Using the material below, return exactly the lines between the one holding "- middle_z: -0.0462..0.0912" and the one holding "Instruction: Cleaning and", inclusive, and no others.

- - -

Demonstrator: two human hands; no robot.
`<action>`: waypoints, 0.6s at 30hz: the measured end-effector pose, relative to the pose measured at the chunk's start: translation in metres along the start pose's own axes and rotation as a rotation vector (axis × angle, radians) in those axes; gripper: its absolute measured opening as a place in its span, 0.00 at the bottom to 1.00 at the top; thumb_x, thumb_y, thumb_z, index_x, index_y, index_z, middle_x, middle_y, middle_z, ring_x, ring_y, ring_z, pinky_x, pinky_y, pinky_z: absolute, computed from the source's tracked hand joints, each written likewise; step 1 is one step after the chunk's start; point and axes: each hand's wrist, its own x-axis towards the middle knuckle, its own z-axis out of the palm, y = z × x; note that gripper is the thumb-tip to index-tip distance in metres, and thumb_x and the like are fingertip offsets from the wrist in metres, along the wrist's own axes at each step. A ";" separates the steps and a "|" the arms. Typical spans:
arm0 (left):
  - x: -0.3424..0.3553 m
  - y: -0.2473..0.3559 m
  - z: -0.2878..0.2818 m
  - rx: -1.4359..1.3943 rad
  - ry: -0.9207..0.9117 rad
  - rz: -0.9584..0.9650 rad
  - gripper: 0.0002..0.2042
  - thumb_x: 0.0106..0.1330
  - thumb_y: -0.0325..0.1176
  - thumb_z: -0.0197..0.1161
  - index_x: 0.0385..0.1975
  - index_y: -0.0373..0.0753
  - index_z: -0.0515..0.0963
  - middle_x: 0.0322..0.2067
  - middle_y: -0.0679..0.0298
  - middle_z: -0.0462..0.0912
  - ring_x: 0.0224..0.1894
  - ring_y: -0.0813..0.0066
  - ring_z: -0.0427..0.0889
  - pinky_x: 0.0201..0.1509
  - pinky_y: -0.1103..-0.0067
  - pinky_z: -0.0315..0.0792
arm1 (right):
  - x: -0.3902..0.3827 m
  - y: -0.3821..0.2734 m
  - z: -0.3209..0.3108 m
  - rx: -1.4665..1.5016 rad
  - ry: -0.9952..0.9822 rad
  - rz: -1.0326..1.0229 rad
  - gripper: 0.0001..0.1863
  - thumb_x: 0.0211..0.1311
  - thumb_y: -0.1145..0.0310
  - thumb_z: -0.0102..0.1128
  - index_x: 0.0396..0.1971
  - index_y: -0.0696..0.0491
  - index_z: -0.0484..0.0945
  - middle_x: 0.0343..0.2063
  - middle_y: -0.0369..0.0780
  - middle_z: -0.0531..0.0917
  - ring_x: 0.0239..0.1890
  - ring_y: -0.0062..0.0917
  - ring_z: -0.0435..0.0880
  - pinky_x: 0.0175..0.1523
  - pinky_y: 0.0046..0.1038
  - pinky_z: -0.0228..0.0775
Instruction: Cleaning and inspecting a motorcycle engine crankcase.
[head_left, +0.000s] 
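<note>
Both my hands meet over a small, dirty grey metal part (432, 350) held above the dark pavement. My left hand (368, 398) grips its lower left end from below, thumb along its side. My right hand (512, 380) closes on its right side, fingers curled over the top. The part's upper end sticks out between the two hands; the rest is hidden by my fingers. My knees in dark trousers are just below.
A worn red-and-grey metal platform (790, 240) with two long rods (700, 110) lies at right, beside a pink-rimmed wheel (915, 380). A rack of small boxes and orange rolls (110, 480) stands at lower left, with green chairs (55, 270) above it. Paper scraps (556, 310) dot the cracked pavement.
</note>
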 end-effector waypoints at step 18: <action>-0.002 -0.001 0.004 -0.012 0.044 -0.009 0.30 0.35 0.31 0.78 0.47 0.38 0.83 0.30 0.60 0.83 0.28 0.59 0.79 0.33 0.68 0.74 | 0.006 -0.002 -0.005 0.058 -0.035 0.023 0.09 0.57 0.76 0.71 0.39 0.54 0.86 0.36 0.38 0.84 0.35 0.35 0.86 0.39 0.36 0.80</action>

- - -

> [RESULT BELOW]
  - middle_z: -0.0462..0.0912
  - ring_x: 0.0224..0.1894
  - ring_y: -0.0813..0.0066
  - ring_z: -0.0427..0.0889
  - pinky_x: 0.0201..0.1509
  - pinky_y: -0.1103..-0.0067
  - pinky_z: -0.0315..0.0792
arm1 (right):
  - x: -0.3902..0.3827 m
  - y: -0.3821..0.2734 m
  - z: -0.3209..0.3108 m
  - rx: -1.4665..1.5016 rad
  - ry: -0.9952..0.9822 rad
  - rz: -1.0326..1.0229 rad
  - gripper: 0.0001..0.1863
  - thumb_x: 0.0211..0.1311
  - thumb_y: -0.1145..0.0310
  - thumb_z: -0.0102..0.1128
  - index_x: 0.0396..0.1971
  - index_y: -0.0696..0.0491
  - index_z: -0.0484..0.0945
  - middle_x: 0.0343..0.2063
  - middle_y: -0.0369..0.0780
  - middle_z: -0.0531..0.0917
  - ring_x: 0.0239..0.1890
  - ring_y: -0.0062..0.0917
  - ring_z: -0.0435..0.0880
  - pinky_x: 0.0175..0.1523
  - pinky_y: 0.0046..0.1038
  - pinky_z: -0.0228..0.0775
Instruction: Cleaning and inspecting a motorcycle engine crankcase.

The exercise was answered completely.